— What this task involves —
Copy all the data exactly, except the pictures.

○ ○ ○ ○ ○

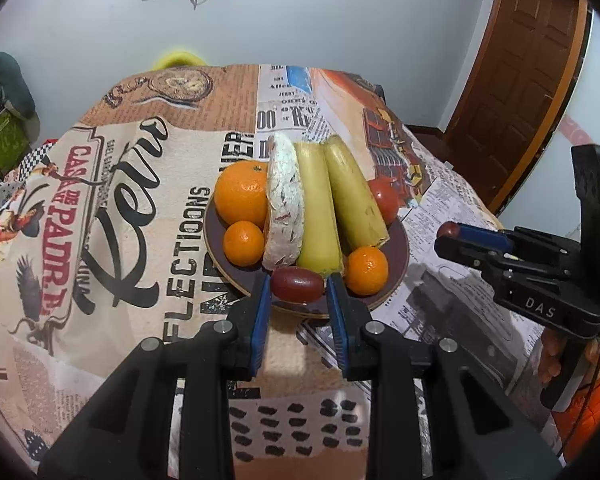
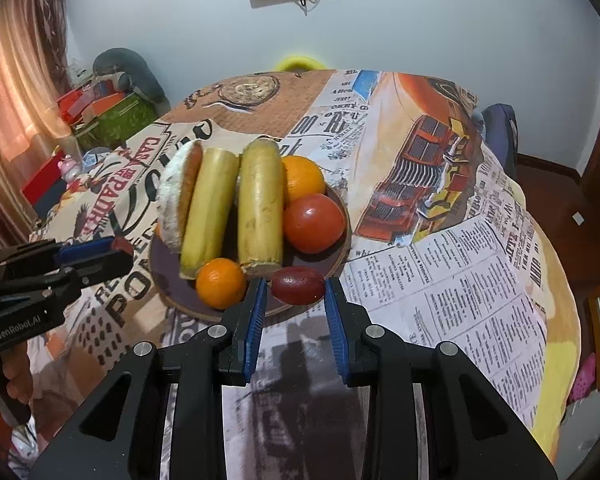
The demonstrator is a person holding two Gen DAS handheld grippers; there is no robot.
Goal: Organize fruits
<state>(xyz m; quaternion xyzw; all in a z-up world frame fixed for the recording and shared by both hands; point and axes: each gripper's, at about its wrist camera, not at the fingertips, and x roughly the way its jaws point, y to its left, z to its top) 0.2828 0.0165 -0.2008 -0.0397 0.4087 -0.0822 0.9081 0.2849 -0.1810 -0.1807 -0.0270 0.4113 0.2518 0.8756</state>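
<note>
A brown plate on the printed tablecloth holds a big orange, two small oranges, two yellow-green bananas, a white-crusted slice and a red tomato. My left gripper hangs over the plate's near rim, shut on a dark red oval fruit. My right gripper is shut on a second dark red oval fruit at the near right rim of the plate. Each gripper also shows from the side in the other view: right gripper, left gripper.
The round table drops away on all sides under the tablecloth. A brown door stands at the right. Boxes and clutter sit beyond the table's left edge, and a yellow chair back shows behind it.
</note>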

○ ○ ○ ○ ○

— Reply to the task —
The demonstrator is a person holding two Gen DAS handheld grippers; there is no robot.
Goal: Organize fruits
<state>(xyz m; quaternion xyzw; all in a z-up world frame fixed for the recording and shared by both hands; point and axes: each gripper's, at about its wrist camera, not at the fingertips, and x roughly the way its jaws point, y to its left, z to its top) 0.2828 0.0165 -0.2008 -0.0397 0.4087 -0.0822 0.9081 0.2849 -0.1810 -0.1807 -0.0270 0.4113 0.2518 0.8756</state>
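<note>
A brown plate on the printed tablecloth holds a big orange, two small oranges, two yellow-green bananas, a white-crusted slice and a red tomato. My left gripper hangs over the plate's near rim, shut on a dark red oval fruit. My right gripper is shut on a second dark red oval fruit at the near right rim of the plate. Each gripper also shows from the side in the other view: right gripper, left gripper.
The round table drops away on all sides under the tablecloth. A brown door stands at the right. Boxes and clutter sit beyond the table's left edge, and a yellow chair back shows behind it.
</note>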

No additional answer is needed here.